Nuestros pescadores se enfrentan a la poca ayuda que reciben del gobierno, en especial del Programa de Pesca del Departamento de Agricultura, que casi ya no existe estructuralmente y que es el que tiene la función ministerial de velar y promover el sector pesquero como una actividad de producción. 

He visitado muchas villas pesqueras y grupos de pescadores para conocer, de primera mano, esto que les he indicado. Es importante destacar que en nuestra isla todavía existen más de 30 comunidades costeras pesqueras.  Los llamados “trabajadores del mar” están conscientes que las capturas de peces y mariscos han disminuido con los años y que hay que ir más lejos para conseguir buena pesca. Pero también están bien conscientes que es vital proteger y mantener el recurso pesquero en buena condición para que las futuras generaciones pueden pescarlo.

Ante todo, esto me parece saludable y necesario que comencemos a hablar ya, sin dilación, sobre la relación entre la pesca, los pescadores y el gobierno. Como consecuencia, presenté el Proyecto del Senado 1014 para establecer una nueva Ley de Pesca que se atempere a la realidad actual del sector. Con esto, queremos hacer los cambios necesarios para proteger el recurso pesquero, la industria pesquera y a los pescadores de las injusticias del pasado. Y, muy especialmente, diferenciar al pescador comercial del pescador de fin de semana o de diversión. Otra de las cosas en que hemos hecho énfasis en la nueva ley es en aclarar que cuando se detecta una violación en la captura de especies, no se confisquen todas las capturas realizadas por el pescador y que solamente se incaute la especie que se capturó en violación de la ley.  Esto es bien importante para evitar las injusticias que se cometían en el pasado.

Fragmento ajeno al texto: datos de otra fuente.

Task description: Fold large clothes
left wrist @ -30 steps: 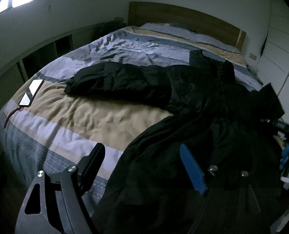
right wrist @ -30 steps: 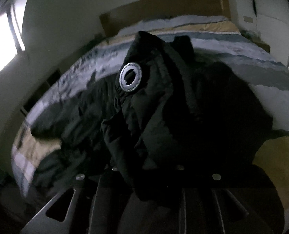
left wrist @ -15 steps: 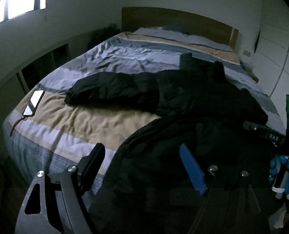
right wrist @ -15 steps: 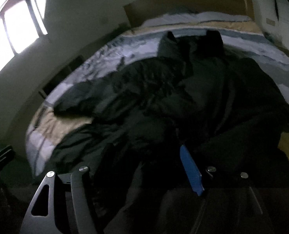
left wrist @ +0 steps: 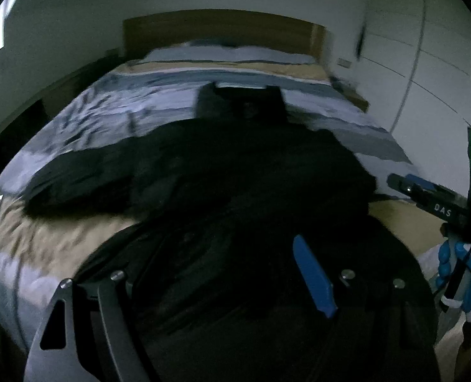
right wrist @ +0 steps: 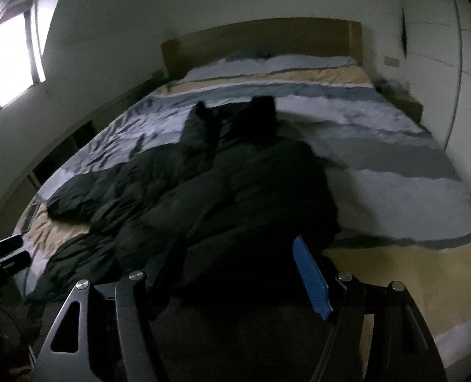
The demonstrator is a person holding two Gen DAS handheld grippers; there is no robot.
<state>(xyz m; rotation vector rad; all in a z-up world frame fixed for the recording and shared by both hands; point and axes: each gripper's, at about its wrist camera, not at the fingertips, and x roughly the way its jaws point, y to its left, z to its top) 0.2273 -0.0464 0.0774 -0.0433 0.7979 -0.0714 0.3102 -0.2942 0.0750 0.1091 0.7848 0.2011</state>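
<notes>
Fingers (right wrist: 310,278) of the right gripper (right wrist: 222,273) are spread w/ nothing pinched, just above the near hem of the coat (right wrist: 203,197). Left gripper (left wrist: 213,270) fingers are also spread, empty, over the same hem. Coat lies crumpled across the bed (right wrist: 394,191), hood toward the headboard (right wrist: 260,41), one sleeve out left.

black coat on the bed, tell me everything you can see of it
The black coat looks puffy and quilted, with a dull sheen. It lies crumpled across the striped bedding, collar or hood end toward the headboard, one sleeve stretched toward the window side, hem bunched at the near edge of the bed. Nothing grips it; only the bedding touches it.
</notes>
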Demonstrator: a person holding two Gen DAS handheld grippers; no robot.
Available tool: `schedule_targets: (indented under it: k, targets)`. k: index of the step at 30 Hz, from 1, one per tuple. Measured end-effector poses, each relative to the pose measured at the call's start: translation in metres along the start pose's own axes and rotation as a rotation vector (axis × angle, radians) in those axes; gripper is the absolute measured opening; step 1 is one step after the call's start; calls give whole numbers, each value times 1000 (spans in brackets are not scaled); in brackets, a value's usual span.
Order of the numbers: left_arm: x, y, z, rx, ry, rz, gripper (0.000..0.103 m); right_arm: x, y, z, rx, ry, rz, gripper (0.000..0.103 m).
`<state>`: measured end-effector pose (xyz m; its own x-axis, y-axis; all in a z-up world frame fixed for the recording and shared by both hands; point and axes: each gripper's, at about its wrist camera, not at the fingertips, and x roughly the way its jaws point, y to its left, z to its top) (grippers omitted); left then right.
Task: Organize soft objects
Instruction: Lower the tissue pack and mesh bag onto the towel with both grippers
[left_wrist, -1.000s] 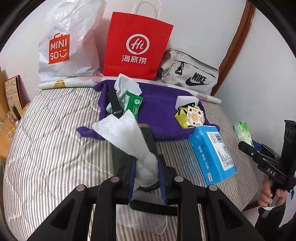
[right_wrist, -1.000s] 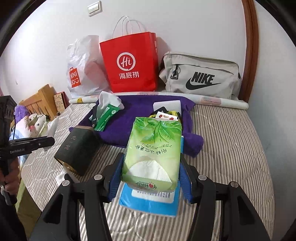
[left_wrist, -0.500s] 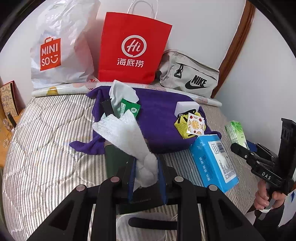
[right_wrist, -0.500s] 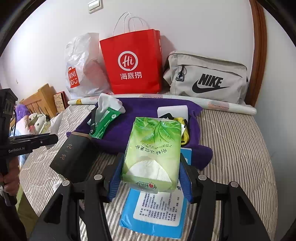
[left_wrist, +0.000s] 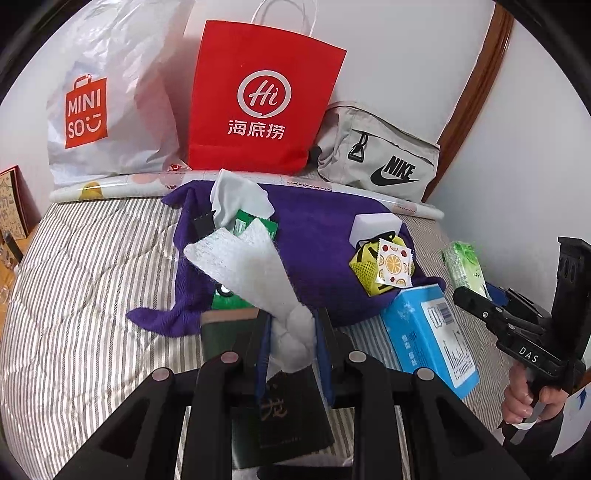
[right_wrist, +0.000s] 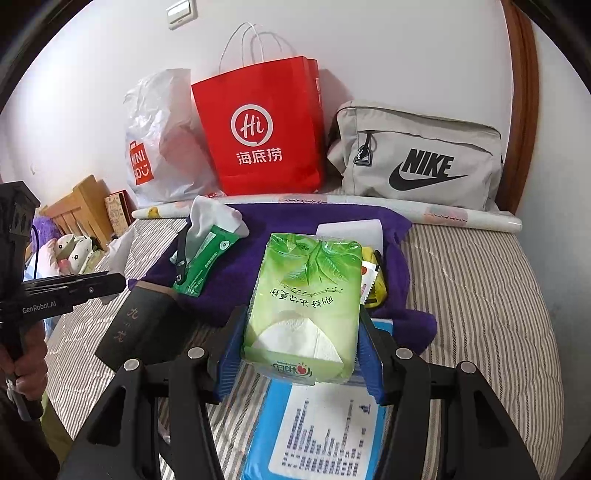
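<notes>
Both tongs, advanced toward the purple towel (left_wrist: 325, 236), still clamp tissue (left_wrist: 255, 273) and green pack (right_wrist: 306, 306).

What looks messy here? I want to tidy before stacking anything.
The purple towel lies rumpled with one corner trailing over the striped bed. A white tissue sticks out of the open green wipes pack lying askew on it.

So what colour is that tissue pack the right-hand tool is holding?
Light green with a leaf print, white tissue showing; the tissue pack is clearest in the right wrist view.
</notes>
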<state>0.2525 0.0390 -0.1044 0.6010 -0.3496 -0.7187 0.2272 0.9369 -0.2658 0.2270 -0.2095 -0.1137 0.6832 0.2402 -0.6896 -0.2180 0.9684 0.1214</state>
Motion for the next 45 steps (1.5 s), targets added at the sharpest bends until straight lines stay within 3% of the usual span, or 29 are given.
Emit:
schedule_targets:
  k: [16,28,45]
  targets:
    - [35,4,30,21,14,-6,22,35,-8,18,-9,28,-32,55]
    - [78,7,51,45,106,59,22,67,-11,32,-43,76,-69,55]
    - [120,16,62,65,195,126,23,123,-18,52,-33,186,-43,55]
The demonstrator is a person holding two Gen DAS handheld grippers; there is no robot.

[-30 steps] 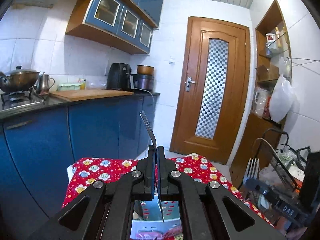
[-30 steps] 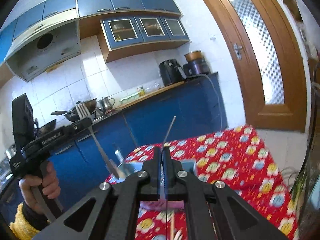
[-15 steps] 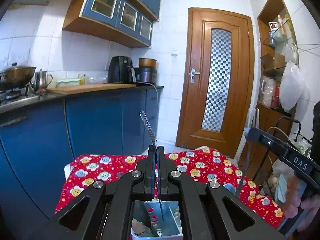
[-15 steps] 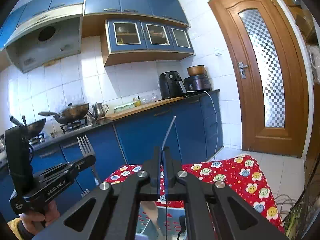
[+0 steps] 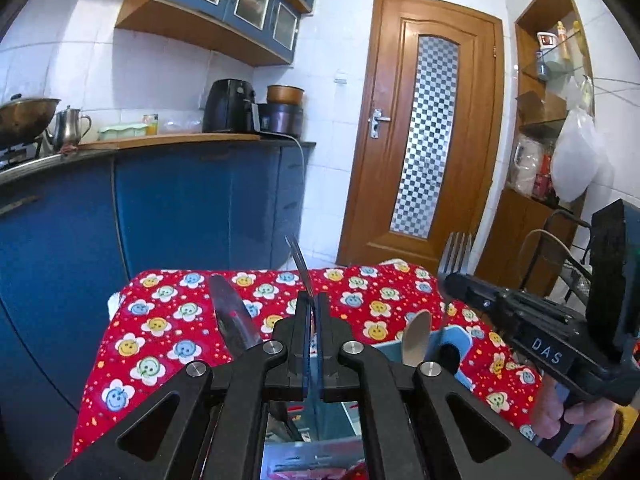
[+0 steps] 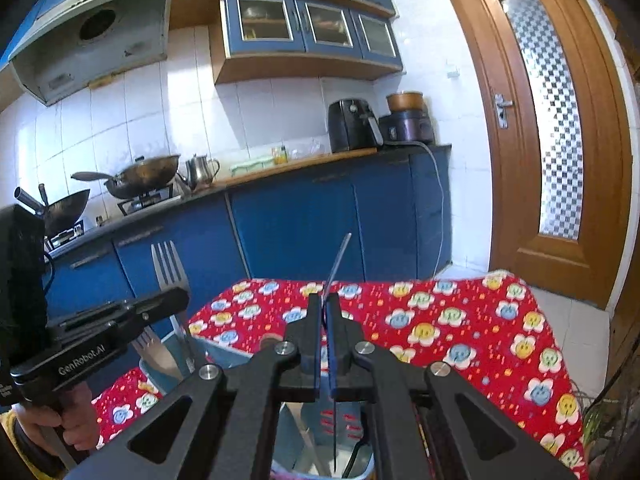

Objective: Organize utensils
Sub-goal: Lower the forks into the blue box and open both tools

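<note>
My left gripper (image 5: 312,310) is shut on a steel fork (image 5: 299,261), seen edge-on in its own view; the fork's tines (image 6: 169,267) show in the right wrist view. My right gripper (image 6: 323,312) is shut on a second fork (image 6: 338,262), seen edge-on; its tines (image 5: 456,254) show in the left wrist view. Both forks stand tines-up above a light blue utensil holder (image 5: 452,338) on the red flowered tablecloth (image 5: 168,320). A knife blade (image 5: 230,320) and a spoon (image 5: 416,338) stick up from the holder.
Blue kitchen cabinets (image 6: 312,228) with woks, a kettle and an air fryer line the far side. A wooden door (image 5: 428,128) stands beyond the table. Shelves and a wire rack (image 5: 560,240) are at the right.
Both grippers have come lower and closer over the holder, still holding their forks. The knife and spoon in the holder have come into the left wrist view.
</note>
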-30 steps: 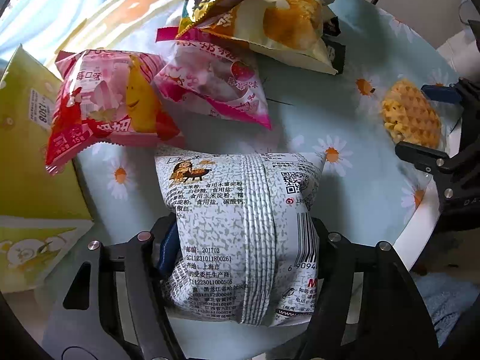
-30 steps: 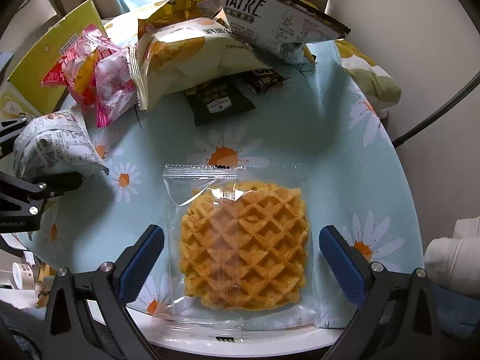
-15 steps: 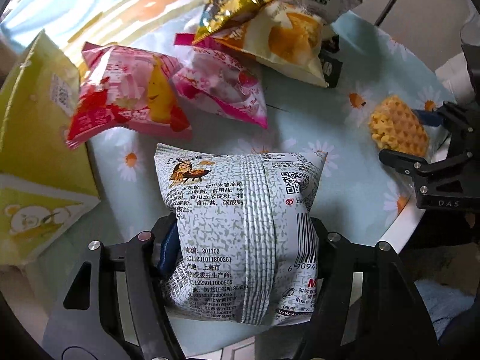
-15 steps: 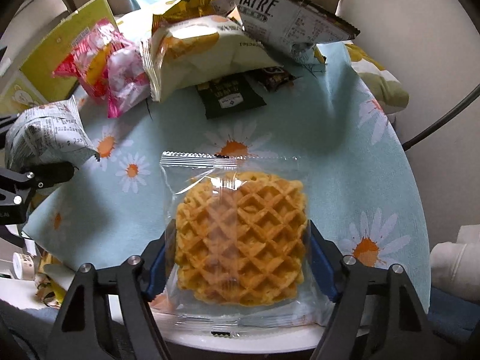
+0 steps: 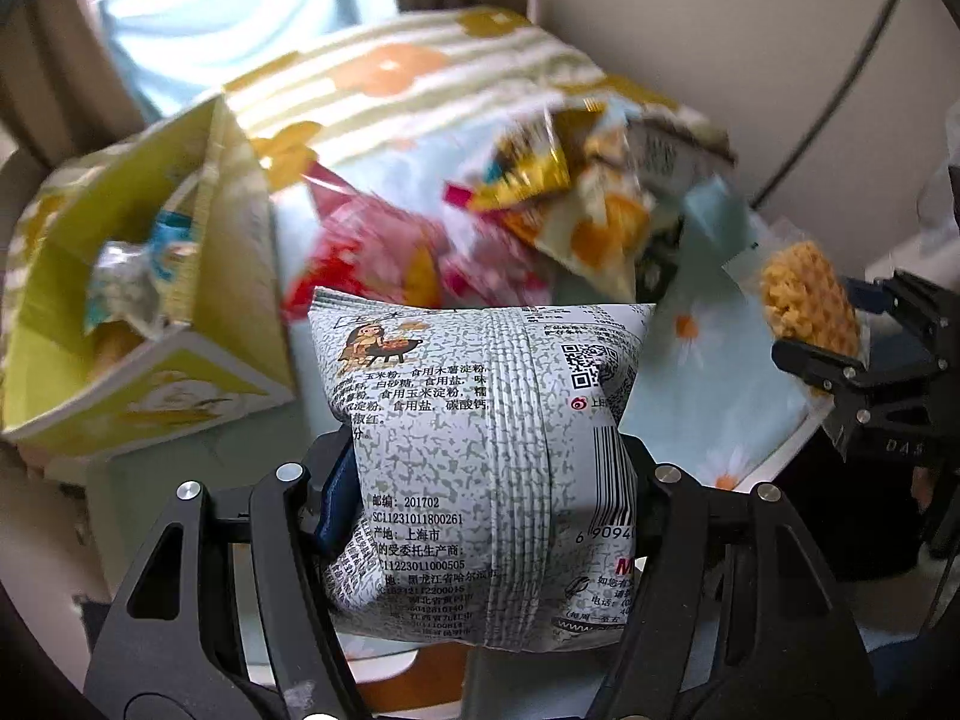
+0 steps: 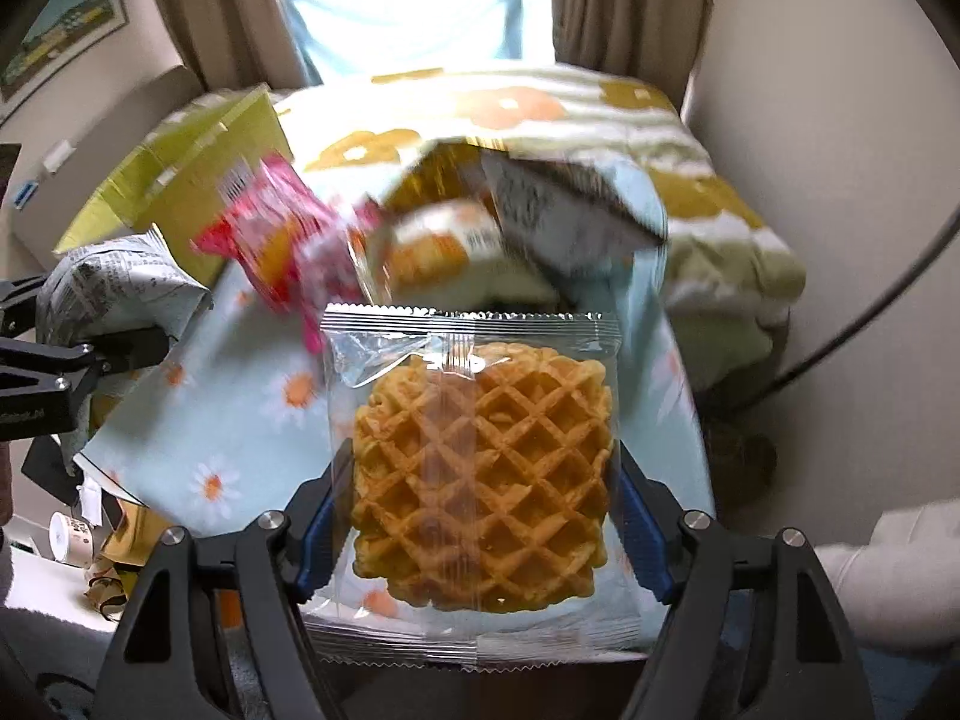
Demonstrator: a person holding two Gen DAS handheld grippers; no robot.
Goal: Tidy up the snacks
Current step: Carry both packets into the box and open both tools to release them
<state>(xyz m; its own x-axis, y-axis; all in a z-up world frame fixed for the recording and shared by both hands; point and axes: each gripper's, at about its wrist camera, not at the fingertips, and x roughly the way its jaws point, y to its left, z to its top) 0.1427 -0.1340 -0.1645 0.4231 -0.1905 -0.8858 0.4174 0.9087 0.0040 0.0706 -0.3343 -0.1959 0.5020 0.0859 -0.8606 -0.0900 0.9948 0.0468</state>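
Lower centre of the left wrist view: left gripper (image 5: 480, 480) is clamping the grey printed snack bag (image 5: 486, 438), held clear of the daisy tablecloth (image 5: 720, 396). Right gripper (image 6: 474, 516), having just closed, is gripping the wrapped waffle (image 6: 480, 480). Carrying step underway; next, both likely need lowering into the yellow-green box (image 5: 228, 276), upper left.

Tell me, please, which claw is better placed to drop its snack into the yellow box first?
Probably the left. The left claw holds the grey packet right beside the open yellow box; the right claw, gripping the waffle, sits at the table's far side.
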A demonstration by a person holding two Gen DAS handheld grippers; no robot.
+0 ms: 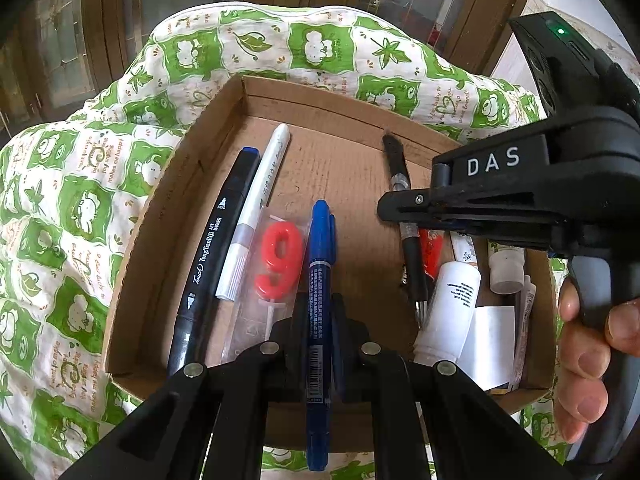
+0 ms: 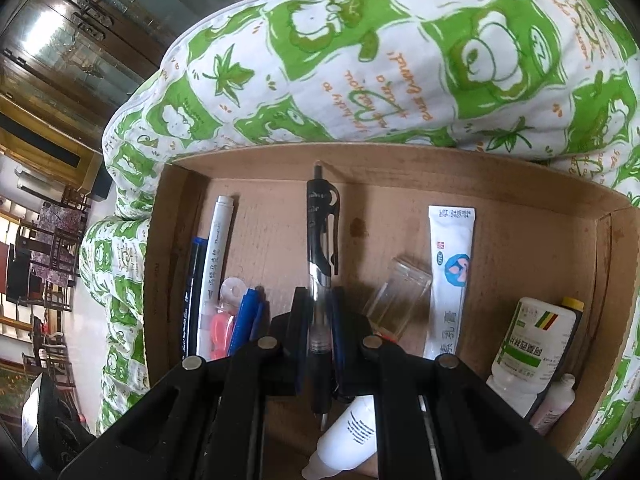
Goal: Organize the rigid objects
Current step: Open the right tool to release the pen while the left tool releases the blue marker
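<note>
Both tools are loaded: the left gripper (image 1: 318, 316) pinches a slim blue marker (image 1: 319, 280) at six o'clock over the cardboard tray (image 1: 320, 96), and the right gripper (image 2: 318, 312) clamps a glossy black gel pen (image 2: 320, 248). Each smooth, rounded barrel would best be lowered level and parallel to the red number candle (image 1: 278, 260) and white marker (image 1: 260, 204) row at nine o'clock, then freed once it touches the ribbed card so it cannot roll.

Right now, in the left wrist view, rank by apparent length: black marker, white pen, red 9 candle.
1. black marker, longest
2. white pen, somewhat shorter
3. red 9 candle, clearly shortest

All three lie side by side in the cardboard tray, so nearness barely skews this.
</note>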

También con esta nueva ley hemos aumentado la participación de los pescadores en la toma de decisiones que se dan dentro del DRNA que afectan a su sector al incorporar representantes de cada uno de los distritos pesqueros de la Isla que se crean. Todos los pescadores de Puerto Rico tendrán una voz en la Junta Asesora de Pesca.

Es necesario que apoyemos el esfuerzo de nuestros pescadores, comprando el producto fresco que nos traen día a día a los más de 90 centros pesqueros alrededor de la isla y reduzcamos la competencia de productos congelados provenientes de otros países. La actividad económica que se desarrolla por la pesca es el principio de un efecto dominó que ayuda en los pueblos costeros a sostener los negocios de restaurantes, friquitines y pequeños lugares de comidas., lo que a su vez crea empleos y beneficios a los municipios.

No podemos olvidarnos que somos una isla, que el mar nos provee alimentos y que son los pescadores los trabajadores que cosechan esa producción del mar.